The principle of freedom of expression – which has been violently attacked and vigorously defended over recent days – depends very much on the ability, not of those in the media, but of ordinary people, to express themselves well and clearly.
Freedom of expression is not just for writers and cartoonists, for politicians and pontiffs – it is for everyone. But I have my doubts that the education system in recent years has helped to promote this ideal to the fullest possible extent.
I can still remember the look of shock on a teacher’s face when I suggested to her that a basic ideal of education should be to teach young people to write an effective letter of complaint to a government department. As her shock may be shared by others, perhaps I should explain this.

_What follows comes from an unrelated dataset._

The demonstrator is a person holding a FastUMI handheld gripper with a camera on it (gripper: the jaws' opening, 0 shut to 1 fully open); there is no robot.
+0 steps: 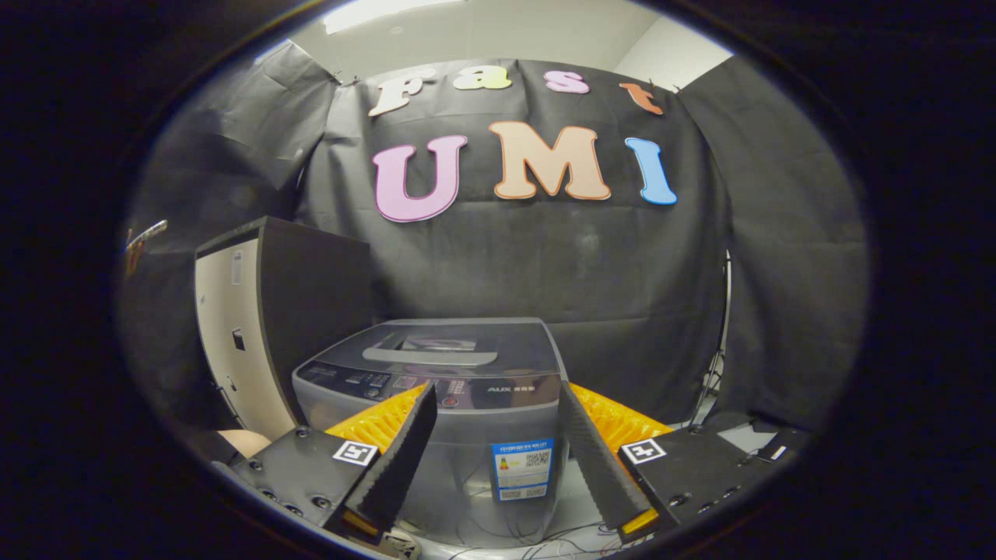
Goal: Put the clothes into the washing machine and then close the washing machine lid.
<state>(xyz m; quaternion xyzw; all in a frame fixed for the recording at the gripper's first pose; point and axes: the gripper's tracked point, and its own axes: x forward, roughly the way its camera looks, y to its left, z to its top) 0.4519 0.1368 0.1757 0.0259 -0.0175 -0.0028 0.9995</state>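
Holding my gripper [498, 435] with jaws wide and empty, I see the washing machine [436, 389] just ahead, its lid [436, 348] down.

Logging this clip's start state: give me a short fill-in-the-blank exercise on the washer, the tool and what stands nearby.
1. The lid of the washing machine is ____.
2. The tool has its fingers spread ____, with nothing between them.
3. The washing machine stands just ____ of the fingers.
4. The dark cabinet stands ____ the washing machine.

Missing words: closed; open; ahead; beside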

When the first schools began to be established here towards the end of the 18th Century, reading, writing and arithmetic were subjects very much to the fore, as was the case in the national schools when they came along. The aim of the Christian Brothers, whose mission was to the rising class of Catholics, was to train young men to be effective clerks and later to train them to pass the Civil Service exams.
What these demanded was a skill in expositional prose writing and précis work. The whole of the economic and administrative life of these islands revolved around the promotion of these skills. This remained the case down to about 1965.
Then there was a change in the nature of how English was taught. The prose anthology for the Leaving Cert took another direction. Out went essays and expositional prose; in came short stories and novels for class work.
The focus moved from practical writing to “creative” writing. Students were encouraged to express their feelings rather than thought. The result has been a rash of novelists and poets. It does not seem to have done all that much for the quality of thought in general.
Emotional
Creative writing, drawing on emotional expression, inevitably suits girls better than boys. Girls are more organised and more mature than the boys in their school years. They revel in creative writing. Indeed, I suspect the reading of novels and poetry in school has in all too many cases closed these pleasures off for many maturing males.
The result may have improved our cultural life, but it has meant that the ability to write clear prose, to make a précis or an abstract, to avoid jargon and lies – the twin banes of public life – have almost vanished.
This has, I suspect, damaged the country. For instead of empowering future citizens to enable them to assert themselves against the authorities of State and Church, education paralysed them.
A recent survey in England has shown that text messaging is again changing the nature of what young people write in school and college – and later in work as well. As a result, clarity and truth are in short supply.
Those who cannot express themselves verbally have only a resort to violence to express themselves. Terrorism arises from an inability to command attention through one’s intellect and the arts of verbal persuasion.
Media folk
Freedom of speech is not for media folk and politicians only. It is for everyone. The more clearly one can express oneself, the more deeply one understands the state of the world. What others say may well be offensive. But as we used to say when we were small: “Sticks and stones may break my bones, but names will never hurt.”
Catholics are all too often offended by what is said about their religion. But we are commanded to turn the other check to all that. The real answer to the contempt of others is self-expression, but it has to be worked at from our earliest years.
As for writing a letter of complaint rather than ringing or emailing: when a department or a company receives a letter, a file has to be opened and opening a file can often be the first step to achieving a solution – or changing the world.